In the early morning hours of Saturday, January 3rd, an arson attack on cables supplying southwestern Berlin with gas-generated electricity led to a massive blackout. It left more than 45,000 households and thousands of companies, shops, care homes, and streets without light and heating for four long days, as temperatures dropped to minus 7 degrees.
This was the second such attack within less than five months-the previous major blackout in September had been the worst since World War II, affecting over 50,000 households and businesses.
These blackouts have been threatening lives, especially those of the elderly and young children.
A letter from a radical left-wing anarchist group calling itself "Vulkangruppe" claiming responsibility is considered credible by authorities.
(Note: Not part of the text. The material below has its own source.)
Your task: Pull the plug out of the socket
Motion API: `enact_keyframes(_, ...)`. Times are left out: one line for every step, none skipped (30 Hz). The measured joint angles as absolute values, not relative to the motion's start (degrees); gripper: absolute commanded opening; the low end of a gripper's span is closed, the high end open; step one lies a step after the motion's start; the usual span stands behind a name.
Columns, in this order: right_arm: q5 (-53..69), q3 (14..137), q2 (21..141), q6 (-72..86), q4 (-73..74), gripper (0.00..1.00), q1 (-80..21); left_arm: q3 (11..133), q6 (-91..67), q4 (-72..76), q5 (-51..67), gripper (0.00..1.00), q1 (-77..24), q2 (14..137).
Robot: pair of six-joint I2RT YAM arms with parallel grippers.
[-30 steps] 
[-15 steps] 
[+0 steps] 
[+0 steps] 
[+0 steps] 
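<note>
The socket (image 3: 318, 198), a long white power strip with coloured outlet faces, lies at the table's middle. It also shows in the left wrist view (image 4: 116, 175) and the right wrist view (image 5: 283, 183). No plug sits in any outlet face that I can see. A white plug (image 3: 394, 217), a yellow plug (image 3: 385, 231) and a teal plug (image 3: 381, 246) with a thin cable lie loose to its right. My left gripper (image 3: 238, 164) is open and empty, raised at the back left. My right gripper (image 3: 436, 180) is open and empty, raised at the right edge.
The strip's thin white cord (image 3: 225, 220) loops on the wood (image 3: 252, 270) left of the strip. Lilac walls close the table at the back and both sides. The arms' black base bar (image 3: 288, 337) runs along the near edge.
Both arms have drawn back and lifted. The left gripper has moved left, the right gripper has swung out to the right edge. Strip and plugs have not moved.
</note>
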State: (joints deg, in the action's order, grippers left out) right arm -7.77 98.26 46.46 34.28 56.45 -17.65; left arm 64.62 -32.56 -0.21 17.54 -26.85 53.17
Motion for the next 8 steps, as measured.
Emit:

It's the same group that claimed responsibility for the September arson attack and many others.
The most striking aspect of the letter is how grimly familiar it sounds. It's a poorly copied medley of statements found in Left and Green party programs and student activist flyers. Here are some extracts:
We can no longer afford the rich and the 'imperial mode of life'. We can stop the overexploitation of the earth. Because of greed for energy, the earth is being depleted, sucked dry, burned, ravaged, set aflame, raped, destroyed. Heat has rendered entire regions uninhabitable. They are simply burning up. Or habitats are disappearing under floodwaters or due to rising sea levels...
Of course, few would not be outraged at the cynicism of this letter. But it has left a significant sector of Germany's governing elites deeply embarrassed. Though it claims to be anti-mainstream-clearly a document of hate against the normal population-it is in fact a mirror image of our government and mainstream's long-standing very own pet ideologies. Intended as an indictment of modern civilized society, it has inadvertently become an indictment of the green-left vision that has held the German elite in its thrall for far too long.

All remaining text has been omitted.